Output the data unchanged and complete, minus the images.

Given data:
= = =

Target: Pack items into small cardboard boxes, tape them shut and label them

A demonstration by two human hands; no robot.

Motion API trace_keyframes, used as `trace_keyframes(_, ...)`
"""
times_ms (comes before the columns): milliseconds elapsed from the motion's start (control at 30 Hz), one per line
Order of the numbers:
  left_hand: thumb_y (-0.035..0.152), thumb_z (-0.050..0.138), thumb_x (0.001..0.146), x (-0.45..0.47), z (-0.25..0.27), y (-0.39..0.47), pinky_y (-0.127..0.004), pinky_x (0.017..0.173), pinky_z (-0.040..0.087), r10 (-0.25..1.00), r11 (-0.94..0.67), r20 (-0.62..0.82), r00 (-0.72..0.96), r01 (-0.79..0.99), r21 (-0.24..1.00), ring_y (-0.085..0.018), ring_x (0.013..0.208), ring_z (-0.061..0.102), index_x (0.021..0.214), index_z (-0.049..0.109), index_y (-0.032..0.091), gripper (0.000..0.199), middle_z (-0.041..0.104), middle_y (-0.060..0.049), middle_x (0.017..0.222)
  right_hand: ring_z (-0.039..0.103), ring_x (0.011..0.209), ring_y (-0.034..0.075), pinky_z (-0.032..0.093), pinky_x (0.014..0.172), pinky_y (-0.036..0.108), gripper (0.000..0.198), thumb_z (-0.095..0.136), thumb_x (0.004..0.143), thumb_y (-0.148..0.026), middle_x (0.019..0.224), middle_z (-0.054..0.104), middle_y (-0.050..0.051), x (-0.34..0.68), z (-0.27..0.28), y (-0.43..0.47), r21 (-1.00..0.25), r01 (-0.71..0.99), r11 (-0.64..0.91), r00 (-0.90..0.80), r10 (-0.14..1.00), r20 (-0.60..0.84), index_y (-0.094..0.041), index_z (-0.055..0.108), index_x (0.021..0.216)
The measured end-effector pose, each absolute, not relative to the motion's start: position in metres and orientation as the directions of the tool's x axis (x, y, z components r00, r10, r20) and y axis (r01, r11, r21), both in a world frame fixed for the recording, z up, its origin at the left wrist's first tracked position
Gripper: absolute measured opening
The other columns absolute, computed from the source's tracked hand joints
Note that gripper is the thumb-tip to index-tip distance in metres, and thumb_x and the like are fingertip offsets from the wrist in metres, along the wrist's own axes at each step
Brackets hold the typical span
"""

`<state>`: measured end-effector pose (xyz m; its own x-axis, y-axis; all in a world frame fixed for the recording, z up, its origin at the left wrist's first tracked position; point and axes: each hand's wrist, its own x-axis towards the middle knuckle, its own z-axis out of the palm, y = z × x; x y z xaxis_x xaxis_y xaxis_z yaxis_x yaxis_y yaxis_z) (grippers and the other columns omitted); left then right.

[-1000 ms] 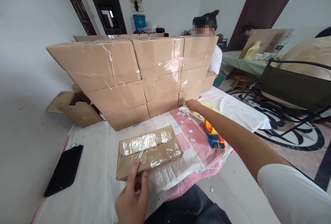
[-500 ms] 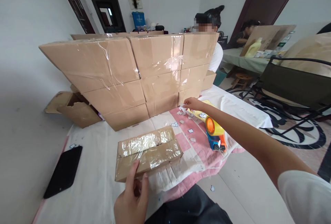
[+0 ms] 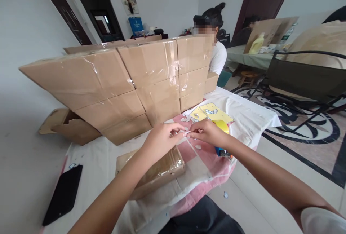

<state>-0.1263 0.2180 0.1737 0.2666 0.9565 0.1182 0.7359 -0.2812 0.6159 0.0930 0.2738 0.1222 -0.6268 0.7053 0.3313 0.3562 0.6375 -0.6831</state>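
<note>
My left hand (image 3: 163, 136) and my right hand (image 3: 208, 132) meet above the pink and white cloth, fingertips close together. Between their pinched fingers is a small white paper piece (image 3: 186, 131), mostly covered by the fingers. Below my left forearm lies a taped cardboard box (image 3: 167, 165), partly hidden by the arm. Several loose paper pieces (image 3: 198, 147) are scattered on the cloth around my hands. Just beyond my right hand is a yellow printed sheet (image 3: 225, 115). A tape dispenser (image 3: 221, 151) with a yellow roll stands partly behind my right wrist.
Stacked, taped cardboard boxes (image 3: 159, 97) form a wall along the table's far side. A black phone (image 3: 63, 194) lies at the left edge, near an open carton (image 3: 78, 127). Behind the boxes sits another person (image 3: 218, 55). A dark folding chair (image 3: 302, 71) stands at right.
My left hand has left the cardboard box and come up to my right hand. My right hand has drawn back from the scattered pieces with a small paper piece. The view has shifted slightly.
</note>
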Motion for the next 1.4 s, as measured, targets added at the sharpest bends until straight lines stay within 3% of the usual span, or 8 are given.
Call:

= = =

Answer:
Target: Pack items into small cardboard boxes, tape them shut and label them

A demonstration by two human hands; no robot.

Motion API trace_keyframes, used as `trace_keyframes(_, ...)`
"""
times_ms (comes before the columns): milliseconds elapsed from the motion's start (control at 30 Hz), one per line
Order of the numbers:
  left_hand: thumb_y (-0.035..0.152), thumb_z (-0.050..0.138), thumb_x (0.001..0.146), x (-0.45..0.47), z (-0.25..0.27), y (-0.39..0.47), pinky_y (-0.127..0.004), pinky_x (0.017..0.173), pinky_z (-0.040..0.087), r10 (-0.25..1.00), r11 (-0.94..0.67), r20 (-0.62..0.82), r00 (-0.72..0.96), r01 (-0.79..0.99), r21 (-0.24..1.00), ring_y (-0.085..0.018), ring_x (0.013..0.208), ring_z (-0.061..0.102), index_x (0.021..0.214), index_z (-0.049..0.109), index_y (-0.032..0.091), gripper (0.000..0.199), middle_z (-0.041..0.104), middle_y (-0.060..0.049), middle_x (0.017..0.222)
  right_hand: ring_z (-0.039..0.103), ring_x (0.011..0.209), ring_y (-0.034..0.075), pinky_z (-0.032..0.093), pinky_x (0.014..0.172), pinky_y (-0.036..0.108), gripper (0.000..0.198), thumb_z (-0.095..0.136), thumb_x (0.004..0.143), thumb_y (-0.148..0.026), middle_x (0.019..0.224), middle_z (-0.054..0.104), middle_y (-0.050..0.051), x (-0.34..0.68), z (-0.27..0.28), y (-0.43..0.47), r21 (-1.00..0.25), r01 (-0.71..0.99), r11 (-0.64..0.91), r00 (-0.90..0.80), r10 (-0.14..1.00), r20 (-0.60..0.84), index_y (-0.094..0.041), index_z (-0.055..0.108), index_x (0.021..0.216)
The measured end-effector pose, each absolute, not relative to the motion's start: position in metres and orientation as the directions of the tool's x axis (x, y, z components r00, r10, r20) and y axis (r01, r11, r21), both in a world frame fixed for the recording, z up, its origin at the left wrist's first tracked position
Gripper: absolute measured opening
The other columns absolute, computed from the source's tracked hand joints
Note that gripper is the thumb-tip to index-tip distance in metres, and thumb_x and the like are fingertip offsets from the wrist in metres, along the wrist's own axes at each step
Brackets hold the typical span
"""

`<state>`: measured end-effector pose (xyz m; its own x-axis, y-axis; all in a world frame fixed for the recording, z up, its origin at the left wrist's first tracked position; point and axes: each hand's wrist, its own x-axis towards the middle knuckle, its own z-axis out of the palm, y = z × x; x y z xaxis_x xaxis_y xaxis_z yaxis_x yaxis_y yaxis_z) (grippers and the other columns omitted); left then right.

[-1000 ms] 
[-500 ms] 
[+0 ms] 

<state>-0.1263 0.2180 0.1737 0.2666 0.9565 0.1182 0.7359 -0.2812 0.6159 0.0930 0.2738 0.1222 -0.6268 0.7053 0.3313 0.3562 0.6375 -0.6831</state>
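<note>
My left hand (image 3: 163, 136) and my right hand (image 3: 208, 132) meet above the pink and white cloth, fingertips close together. Between their pinched fingers is a small white paper piece (image 3: 186, 131), mostly covered by the fingers. Below my left forearm lies a taped cardboard box (image 3: 167, 165), partly hidden by the arm. Several loose paper pieces (image 3: 198, 147) are scattered on the cloth around my hands. Just beyond my right hand is a yellow printed sheet (image 3: 225, 115). A tape dispenser (image 3: 221, 151) with a yellow roll stands partly behind my right wrist.
Stacked, taped cardboard boxes (image 3: 159, 97) form a wall along the table's far side. A black phone (image 3: 63, 194) lies at the left edge, near an open carton (image 3: 78, 127). Behind the boxes sits another person (image 3: 218, 55). A dark folding chair (image 3: 302, 71) stands at right.
My left hand has left the cardboard box and come up to my right hand. My right hand has drawn back from the scattered pieces with a small paper piece. The view has shifted slightly.
</note>
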Motion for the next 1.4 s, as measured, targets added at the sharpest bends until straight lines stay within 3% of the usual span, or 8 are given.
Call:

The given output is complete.